FULL TOOLS AND PLATFORMS LIST
AI and Model Layer:
---> Claude (claude.ai, Claude API, Claude Code, Claude Desktop App)
---> OpenAI (GPT-4o, GPT-5)
---> Google Gemini (Flash and Pro)
---> OpenClaw (legacy OpenAI-based agent system)
Infrastructure and DevOps:
---> Mac Mini (on-premise compute)
---> Cloudflare Tunnel
---> Firebase Hosting
---> Telegram (bot interface layer)
---> Python
---> Google Apps Script
---> SSH (remote access)
---> session-commander and max_router.py (internal cost routing tooling)
Business Platforms (all require or have API integrations):
---> Shopify (e-commerce and orders)
---> Richpanel (CS ticketing and automation)
---> Triple Whale (marketing analytics)
---> ShipHero (fulfillment)
---> Flexport (freight and logistics)
---> Xero (accounting)
---> Gusto and Paychex (payroll)
---> Klaviyo (email marketing)
---> Postscript (SMS marketing)
---> KnoCommerce (post-purchase surveys)
---> JudgeMe (product reviews)
Productivity and Collaboration:
---> Slack (team comms, agent triggers, bot outputs)
---> Google Workspace (Sheets, Forms, Drive, Gmail)
---> Asana (project and task management)
---> Claude.ai Projects (knowledge base and system prompt hosting)
Dashboards and Reporting Surfaces:
---> CEO Daily Dashboard (Google Sheets and Firebase)
---> Marketing Dashboard (Google Sheets and Firebase)
---> CS Dashboard (Firebase)
---> Cashflow API (Firebase)

WHAT SUCCESS LOOKS LIKE
By 30 days: Full audit of all existing systems completed. Architecture map delivered. Top priorities identified and approved. Cost routing fully understood and documented.
By 60 days: CS at-risk flagging live and reliable. Slack integration stable in production. Cost governance enforced. Weekly AI call running. Team upskilling underway.
By 90 days: The unified AI layer is live. The founder can query the business holistically. All department systems are connected. Legacy system audit complete with a clear migration plan. The 6-month AI roadmap is on the table.

HOW TO APPLY

Send an email with the subject line: "Head of AI Application" to ----------
Your email must include all five of the following. Incomplete applications will not be reviewed.

1. YOUR RESUME
Attach your updated resume as a PDF or Word document.

2. BRIEF BACKGROUND SUMMARY
In a few sentences, tell us who you are and what you have been doing. What kind of work have you been doing, what type of teams or businesses have you worked with, and what brought you to this kind of role.

3. YOUR AI EXPERIENCE
Give us a specific breakdown of your AI experience. Do not speak in generalities.
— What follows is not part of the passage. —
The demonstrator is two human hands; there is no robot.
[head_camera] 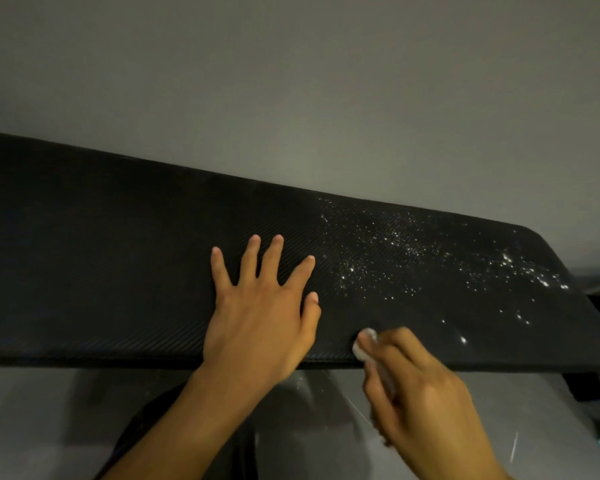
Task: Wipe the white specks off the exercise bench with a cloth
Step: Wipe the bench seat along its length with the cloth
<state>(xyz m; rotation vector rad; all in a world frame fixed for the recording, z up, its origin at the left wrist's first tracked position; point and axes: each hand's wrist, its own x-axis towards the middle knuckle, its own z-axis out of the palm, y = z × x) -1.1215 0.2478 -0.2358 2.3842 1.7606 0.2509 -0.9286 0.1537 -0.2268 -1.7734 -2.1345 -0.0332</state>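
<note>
Your left hand [260, 306] lies flat on the bench [101, 254]; your right hand [420, 386] pinches what looks like a small wadded cloth [365, 345] at the bench's near edge. White specks [413, 258] crowd the bench's right end; so small a wad may only scatter them.

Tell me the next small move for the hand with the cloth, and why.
Probably sweep the cloth in the right hand away and rightward across the bench: the white specks lie beyond it, unwiped, while the left hand lies flat on the speck-free part.
</note>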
We want to know:
---> Which AI tools and models you have worked with and at what depth
---> Whether you have built with the Claude API, OpenAI API, Gemini API, or others
---> Whether you have built multi-agent or agentic systems and what they did
---> Any experience with on-premise compute, tunneling, cost routing, or API governance
---> Any experience training or upskilling teams on AI tools and workflows

4. DEMO VIDEO OF YOUR WORK
Submit a screen recording or video walkthrough of an automation or AI project you built yourself. This is the most important part of your application.

We want to see:
---> Something you actually built, not a tutorial you followed
---> How it works end to end, including the prompt logic, data connections, or agent architecture involved
---> The problem it solves and why you built it the way you did
---> Any tradeoffs you made during the build and what you would improve
Upload the video to Google Drive, Loom, YouTube (unlisted), or any shareable link and include it in your email. There is no required length; show us what is necessary to understand what you built.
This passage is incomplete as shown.